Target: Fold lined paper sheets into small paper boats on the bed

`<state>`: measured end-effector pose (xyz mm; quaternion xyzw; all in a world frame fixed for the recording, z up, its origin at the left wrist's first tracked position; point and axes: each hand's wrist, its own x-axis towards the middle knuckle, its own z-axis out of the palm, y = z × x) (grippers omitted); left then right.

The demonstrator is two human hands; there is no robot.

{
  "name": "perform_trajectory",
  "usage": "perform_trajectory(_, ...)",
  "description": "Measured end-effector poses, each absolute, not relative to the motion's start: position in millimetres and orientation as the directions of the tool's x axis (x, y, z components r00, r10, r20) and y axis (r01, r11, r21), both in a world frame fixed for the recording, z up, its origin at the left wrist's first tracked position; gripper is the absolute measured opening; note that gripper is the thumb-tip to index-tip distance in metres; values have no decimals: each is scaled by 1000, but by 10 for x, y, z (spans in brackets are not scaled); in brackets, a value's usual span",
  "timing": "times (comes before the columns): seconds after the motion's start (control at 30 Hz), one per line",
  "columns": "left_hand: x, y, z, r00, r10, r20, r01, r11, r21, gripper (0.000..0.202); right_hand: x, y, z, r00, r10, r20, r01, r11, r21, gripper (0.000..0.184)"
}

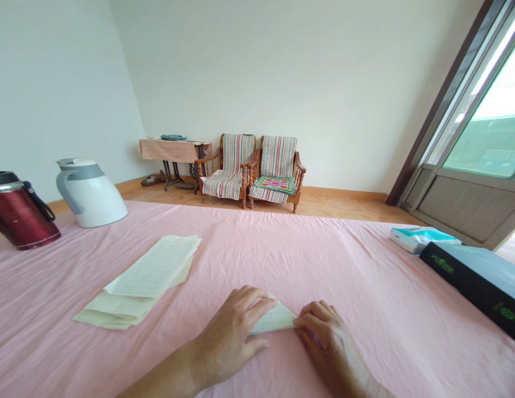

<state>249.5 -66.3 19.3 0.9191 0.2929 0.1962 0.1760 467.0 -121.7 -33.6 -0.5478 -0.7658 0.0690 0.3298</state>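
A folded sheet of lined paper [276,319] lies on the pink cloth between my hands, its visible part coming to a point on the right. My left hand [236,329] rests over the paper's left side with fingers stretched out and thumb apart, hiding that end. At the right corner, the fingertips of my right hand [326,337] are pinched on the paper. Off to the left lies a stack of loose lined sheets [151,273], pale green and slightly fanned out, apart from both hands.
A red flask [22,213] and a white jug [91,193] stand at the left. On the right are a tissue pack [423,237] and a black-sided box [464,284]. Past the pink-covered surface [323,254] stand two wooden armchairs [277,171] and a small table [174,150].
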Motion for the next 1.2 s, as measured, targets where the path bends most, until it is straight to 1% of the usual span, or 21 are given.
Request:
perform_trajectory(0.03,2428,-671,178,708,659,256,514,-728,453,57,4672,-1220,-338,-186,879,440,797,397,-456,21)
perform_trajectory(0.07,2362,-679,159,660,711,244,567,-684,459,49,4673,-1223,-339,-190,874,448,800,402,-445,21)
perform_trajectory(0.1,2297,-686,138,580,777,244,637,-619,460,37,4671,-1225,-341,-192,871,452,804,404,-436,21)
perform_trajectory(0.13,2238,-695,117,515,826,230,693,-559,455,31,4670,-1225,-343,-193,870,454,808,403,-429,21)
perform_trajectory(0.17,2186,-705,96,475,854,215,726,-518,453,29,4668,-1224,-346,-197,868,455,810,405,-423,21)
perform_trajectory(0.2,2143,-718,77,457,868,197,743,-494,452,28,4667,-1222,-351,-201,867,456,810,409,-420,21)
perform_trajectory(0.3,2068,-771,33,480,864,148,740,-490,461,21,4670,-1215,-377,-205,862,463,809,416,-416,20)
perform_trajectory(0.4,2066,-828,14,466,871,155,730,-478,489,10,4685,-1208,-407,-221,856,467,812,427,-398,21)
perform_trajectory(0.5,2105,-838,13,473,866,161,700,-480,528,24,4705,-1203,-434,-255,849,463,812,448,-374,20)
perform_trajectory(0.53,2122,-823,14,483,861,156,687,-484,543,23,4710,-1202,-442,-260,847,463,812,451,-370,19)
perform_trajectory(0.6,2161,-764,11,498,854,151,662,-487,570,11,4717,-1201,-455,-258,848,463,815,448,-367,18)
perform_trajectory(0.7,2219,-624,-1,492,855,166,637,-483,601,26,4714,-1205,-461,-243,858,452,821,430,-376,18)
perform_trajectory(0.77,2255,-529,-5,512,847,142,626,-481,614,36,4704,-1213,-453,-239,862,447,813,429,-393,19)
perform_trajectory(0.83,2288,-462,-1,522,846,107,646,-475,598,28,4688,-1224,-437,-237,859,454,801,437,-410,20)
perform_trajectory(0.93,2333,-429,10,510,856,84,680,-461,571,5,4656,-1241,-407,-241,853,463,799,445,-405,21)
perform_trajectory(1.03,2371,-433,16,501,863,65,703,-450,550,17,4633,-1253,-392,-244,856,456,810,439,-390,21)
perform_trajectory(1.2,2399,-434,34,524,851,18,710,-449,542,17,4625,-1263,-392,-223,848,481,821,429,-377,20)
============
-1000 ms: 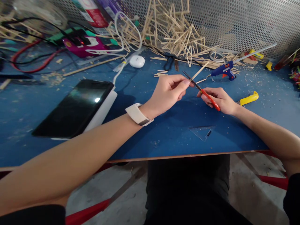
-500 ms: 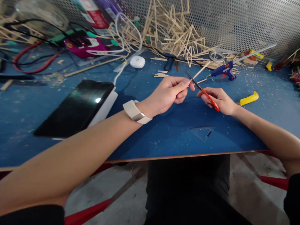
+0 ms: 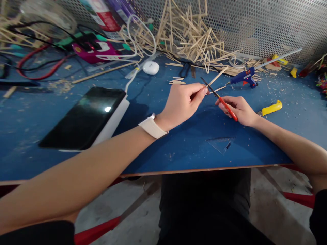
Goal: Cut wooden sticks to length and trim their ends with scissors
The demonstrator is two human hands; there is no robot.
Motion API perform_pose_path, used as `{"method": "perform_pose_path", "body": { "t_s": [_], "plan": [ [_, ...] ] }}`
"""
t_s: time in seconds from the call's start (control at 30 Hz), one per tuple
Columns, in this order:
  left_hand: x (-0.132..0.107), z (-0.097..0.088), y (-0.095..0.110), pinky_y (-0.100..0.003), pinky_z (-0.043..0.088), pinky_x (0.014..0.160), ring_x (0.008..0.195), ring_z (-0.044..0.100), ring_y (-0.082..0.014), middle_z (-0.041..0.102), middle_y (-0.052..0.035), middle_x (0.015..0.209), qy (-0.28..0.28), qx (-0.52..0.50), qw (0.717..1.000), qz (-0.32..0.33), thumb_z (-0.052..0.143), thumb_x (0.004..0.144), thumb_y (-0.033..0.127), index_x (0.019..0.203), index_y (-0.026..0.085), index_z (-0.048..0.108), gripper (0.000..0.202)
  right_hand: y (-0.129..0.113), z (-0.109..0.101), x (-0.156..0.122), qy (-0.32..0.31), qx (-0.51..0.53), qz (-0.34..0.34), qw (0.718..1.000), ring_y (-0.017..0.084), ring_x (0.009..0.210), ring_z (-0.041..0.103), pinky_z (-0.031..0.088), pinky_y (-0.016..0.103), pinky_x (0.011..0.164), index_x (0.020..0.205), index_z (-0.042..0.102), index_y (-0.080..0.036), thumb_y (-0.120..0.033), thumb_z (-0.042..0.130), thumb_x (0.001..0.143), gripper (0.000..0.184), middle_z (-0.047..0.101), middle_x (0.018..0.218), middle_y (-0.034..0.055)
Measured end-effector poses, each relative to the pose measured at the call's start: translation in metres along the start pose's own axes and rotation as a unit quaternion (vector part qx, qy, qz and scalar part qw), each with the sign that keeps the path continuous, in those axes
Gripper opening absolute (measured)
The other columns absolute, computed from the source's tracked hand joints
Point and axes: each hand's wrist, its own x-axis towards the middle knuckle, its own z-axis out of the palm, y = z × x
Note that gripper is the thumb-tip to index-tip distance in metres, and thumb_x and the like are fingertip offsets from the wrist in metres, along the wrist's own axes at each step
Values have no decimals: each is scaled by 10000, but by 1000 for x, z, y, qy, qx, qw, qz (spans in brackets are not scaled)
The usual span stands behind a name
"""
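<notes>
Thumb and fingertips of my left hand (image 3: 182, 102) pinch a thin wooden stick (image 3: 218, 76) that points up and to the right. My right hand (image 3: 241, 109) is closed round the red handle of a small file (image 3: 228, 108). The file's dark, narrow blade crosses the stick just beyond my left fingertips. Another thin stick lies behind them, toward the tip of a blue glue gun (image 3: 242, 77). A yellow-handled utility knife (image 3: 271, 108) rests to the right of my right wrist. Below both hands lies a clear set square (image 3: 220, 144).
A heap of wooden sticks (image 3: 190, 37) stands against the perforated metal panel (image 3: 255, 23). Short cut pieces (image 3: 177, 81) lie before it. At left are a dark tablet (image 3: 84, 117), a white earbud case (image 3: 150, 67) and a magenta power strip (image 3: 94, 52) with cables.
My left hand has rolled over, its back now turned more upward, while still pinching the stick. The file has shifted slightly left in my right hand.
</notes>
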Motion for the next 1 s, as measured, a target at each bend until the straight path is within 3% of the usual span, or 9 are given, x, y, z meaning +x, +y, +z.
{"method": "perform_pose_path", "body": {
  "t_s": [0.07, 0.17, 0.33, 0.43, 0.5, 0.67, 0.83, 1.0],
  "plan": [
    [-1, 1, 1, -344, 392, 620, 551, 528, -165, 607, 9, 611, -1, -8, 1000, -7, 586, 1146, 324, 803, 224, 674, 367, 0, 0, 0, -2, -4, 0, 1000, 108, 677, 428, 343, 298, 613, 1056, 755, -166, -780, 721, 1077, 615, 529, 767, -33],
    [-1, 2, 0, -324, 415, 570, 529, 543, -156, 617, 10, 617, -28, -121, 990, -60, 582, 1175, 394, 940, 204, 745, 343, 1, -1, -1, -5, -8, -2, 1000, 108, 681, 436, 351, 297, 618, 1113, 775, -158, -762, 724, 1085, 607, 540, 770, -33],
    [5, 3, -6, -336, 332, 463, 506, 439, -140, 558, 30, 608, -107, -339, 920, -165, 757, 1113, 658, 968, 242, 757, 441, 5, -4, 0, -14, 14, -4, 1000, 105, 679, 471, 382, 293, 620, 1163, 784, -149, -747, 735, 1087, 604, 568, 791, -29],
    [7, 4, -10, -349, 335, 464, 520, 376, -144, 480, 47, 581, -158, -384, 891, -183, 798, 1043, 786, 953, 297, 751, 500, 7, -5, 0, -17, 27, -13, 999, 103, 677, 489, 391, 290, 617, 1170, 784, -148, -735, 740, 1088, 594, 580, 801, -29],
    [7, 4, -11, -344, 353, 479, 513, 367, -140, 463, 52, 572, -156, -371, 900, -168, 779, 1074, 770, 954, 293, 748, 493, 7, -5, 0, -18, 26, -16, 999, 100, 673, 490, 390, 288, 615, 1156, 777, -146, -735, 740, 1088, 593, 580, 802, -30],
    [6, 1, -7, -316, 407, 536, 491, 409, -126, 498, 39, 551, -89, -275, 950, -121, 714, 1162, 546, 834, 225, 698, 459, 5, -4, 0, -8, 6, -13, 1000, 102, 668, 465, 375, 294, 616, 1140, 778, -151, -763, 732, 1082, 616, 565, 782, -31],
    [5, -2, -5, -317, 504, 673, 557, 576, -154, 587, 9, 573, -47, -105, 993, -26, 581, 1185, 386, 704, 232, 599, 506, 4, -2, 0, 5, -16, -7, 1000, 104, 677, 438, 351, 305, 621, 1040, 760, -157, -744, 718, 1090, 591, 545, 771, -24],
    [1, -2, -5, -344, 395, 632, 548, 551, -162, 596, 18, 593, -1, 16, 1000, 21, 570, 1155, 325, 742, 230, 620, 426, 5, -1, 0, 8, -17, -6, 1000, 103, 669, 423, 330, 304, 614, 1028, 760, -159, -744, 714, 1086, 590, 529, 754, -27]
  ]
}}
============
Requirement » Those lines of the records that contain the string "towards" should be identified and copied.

Task answer »
`<state>`: measured end-effector pose (xyz mm; quaternion xyzw; all in a world frame fixed for the recording, z up, its origin at the left wrist's first tracked position; point and axes: each hand's wrist, its own x-axis towards the middle knuckle, its own z-axis out of the palm, y = z × x) (grippers omitted); left then right.
Point and axes: each hand's wrist, its own x-axis towards the middle knuckle, its own z-axis out of the palm, y = z × x

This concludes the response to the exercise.